私はその男と姐さんたちに、処置をするから部屋の外で待つように言って救急処置室から追い出すと、再び真剣に患者を説得した。由香里は男に会って気分が落ち着いたのか、今度はおとなしく胃洗浄を受け入れたので、気が変わらないうちにと私は早速胃管を鼻腔から挿入し、催吐剤を胃に注入しながらひとまず胃洗浄を行った。

 生理食塩水を合計三リットルほど入れては出し、一方で佐和子が点滴ラインを挿入し、抗潰瘍薬の入った輸液を続け、重炭酸ソーダを注射する。この細い血管にラインを挿入するとは、流石は佐和子だ。

 一通り処置してから、私が患者に入院する必要があると言うと、由香里はまたしても絶対いやだと言う。まるで駄々っ子だ。それ以上は強要できないが、時間が経てば気分も変わるだろうと思い、ここはひとまず佐和子に任せることにした。

 私が救急外来処置室を出ると、前のベンチに座っていた派手な姐さんのうち、金髪の方が立ち上がって、由香里はどうでしょうかと尋ねてきた。

「よく胃を洗ってできる限り薬は胃から除去しました。意識もしっかりしてるし血圧なども安定しているから大丈夫だと思います。今日のところは入院した方がいいが、本人が帰ると言い張るので今説得しているところです」と私は話した。

 するとその姐さんは、後から来た男は石和紘一という名で、吉原でも知られた助平男だ、由香里は騙されており、彼に任せておくと危険だと話した。

 そこで私が救急外来処置室に戻ってみると、いつの間にか処置室に入り込んだか、その紘一と由香里が再び手を取り合っているところだった。男は低い潤んだ優しい声で、女は甘えた声で、語り合っている。

「絶対入院はいや、もう帰る」

「入院しなきゃ駄目だ」

「院長先生がいいって言ったもの」

「先生がいいって言ったって、俺がさせないよ」

 私は「入院しなくていい」などと言っていないし、この男は殊勝にも入院を勧めている様子だが、病院でまで格好つけているのはどうしたものか。付き添ってきた女性の言う通り、紘一は確かに性質の悪そうな様子を全身に漂わせている。

 女を食いものにして生きてるくせに御託並べるなと思ったが、そのとき佐和子が近づいてきた。

「注射するからどいて」

 そうやって男をまた追い出してから、佐和子は点滴ラインを入れてステロイド剤の注射を加えた。姐御肌の熟練看護婦の貫禄には男もたじたじである。

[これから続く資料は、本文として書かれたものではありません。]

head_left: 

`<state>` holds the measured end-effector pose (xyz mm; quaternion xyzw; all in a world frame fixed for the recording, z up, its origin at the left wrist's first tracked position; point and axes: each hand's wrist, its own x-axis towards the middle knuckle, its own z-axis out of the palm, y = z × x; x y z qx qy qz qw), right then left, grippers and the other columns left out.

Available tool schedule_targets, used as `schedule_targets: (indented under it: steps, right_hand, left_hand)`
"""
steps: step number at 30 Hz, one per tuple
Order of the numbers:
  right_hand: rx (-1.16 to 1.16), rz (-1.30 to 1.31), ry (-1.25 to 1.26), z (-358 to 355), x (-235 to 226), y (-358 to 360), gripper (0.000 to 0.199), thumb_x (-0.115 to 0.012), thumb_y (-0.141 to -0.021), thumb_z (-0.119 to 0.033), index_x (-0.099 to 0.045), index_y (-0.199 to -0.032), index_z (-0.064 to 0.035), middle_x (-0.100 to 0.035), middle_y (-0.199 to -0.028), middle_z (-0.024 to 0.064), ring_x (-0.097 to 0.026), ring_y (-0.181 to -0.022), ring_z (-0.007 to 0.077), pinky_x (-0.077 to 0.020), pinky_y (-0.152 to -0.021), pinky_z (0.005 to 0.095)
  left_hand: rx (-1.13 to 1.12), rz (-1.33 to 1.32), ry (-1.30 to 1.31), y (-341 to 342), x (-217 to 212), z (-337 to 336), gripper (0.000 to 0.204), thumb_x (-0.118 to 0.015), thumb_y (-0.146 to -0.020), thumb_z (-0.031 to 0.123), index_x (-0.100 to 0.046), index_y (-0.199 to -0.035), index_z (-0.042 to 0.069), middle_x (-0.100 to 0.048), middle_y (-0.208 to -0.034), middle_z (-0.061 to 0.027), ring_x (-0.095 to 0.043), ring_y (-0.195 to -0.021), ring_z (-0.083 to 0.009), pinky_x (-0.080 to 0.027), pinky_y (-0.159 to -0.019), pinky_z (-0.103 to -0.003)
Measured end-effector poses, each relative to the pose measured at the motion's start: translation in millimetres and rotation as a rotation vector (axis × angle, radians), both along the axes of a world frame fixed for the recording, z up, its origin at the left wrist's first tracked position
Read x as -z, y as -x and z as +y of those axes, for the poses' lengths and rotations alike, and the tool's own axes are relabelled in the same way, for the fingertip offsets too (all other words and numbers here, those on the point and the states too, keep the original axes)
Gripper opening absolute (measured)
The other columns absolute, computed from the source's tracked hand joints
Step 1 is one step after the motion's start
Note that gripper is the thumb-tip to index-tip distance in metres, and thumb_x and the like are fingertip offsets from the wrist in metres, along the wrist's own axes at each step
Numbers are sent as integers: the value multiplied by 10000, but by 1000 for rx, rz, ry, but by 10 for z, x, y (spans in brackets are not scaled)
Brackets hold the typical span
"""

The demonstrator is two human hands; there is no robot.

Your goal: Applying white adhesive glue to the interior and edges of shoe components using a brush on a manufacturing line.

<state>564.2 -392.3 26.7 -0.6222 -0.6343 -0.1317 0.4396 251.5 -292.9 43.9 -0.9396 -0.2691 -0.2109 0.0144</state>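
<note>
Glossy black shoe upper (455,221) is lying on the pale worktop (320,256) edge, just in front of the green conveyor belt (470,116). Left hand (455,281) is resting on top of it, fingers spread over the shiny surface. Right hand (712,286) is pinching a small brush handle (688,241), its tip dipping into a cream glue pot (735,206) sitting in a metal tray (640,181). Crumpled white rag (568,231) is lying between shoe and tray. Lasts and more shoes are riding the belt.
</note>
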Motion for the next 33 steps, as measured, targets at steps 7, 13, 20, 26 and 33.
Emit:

 しかし、由香里の病状について説明するキーパーソンを誰か一人に決める必要がある。明日、ケースワーカーの田伏に任せようと考えて私が当直室に戻ろうとすると、金髪の姐さんがついてきながら、説明を聞きたがった。

 当面の処置はしたから大丈夫だと言うと、「由香里の面倒見役で青山博子といいます」と挨拶し、名刺を出して、そこに名前を書き込んだ。渡された名詞を見ると、吉原の店のもので、源氏名が書いてある。

 客に来いというのか。「何かあったら私にご連絡ください」とのことだが、どうやって連絡したものか。折角亡き父の病院を継いで地元の名士たらんとしているのに、早々に岡場所の店にいくわけにも行くまい。

 今夜はもうこの現場には戻らない方がよさそうだと思って私は二階病棟に上がった。

 ナースステーションに入って行くと、新人の当直看護婦が三階病棟からばたばたと降りてきた。私の顔を見ると、「先生、ちょうど良いところへ来た、たった今、膀胱癌の患者さんの呼吸が止まった」と報告した。そこで私は三階に行って、死亡確認を行った。

 由香里は結局のところ、翌朝に退院することで納得棄て一晩入院し、同僚の三人は帰って行った。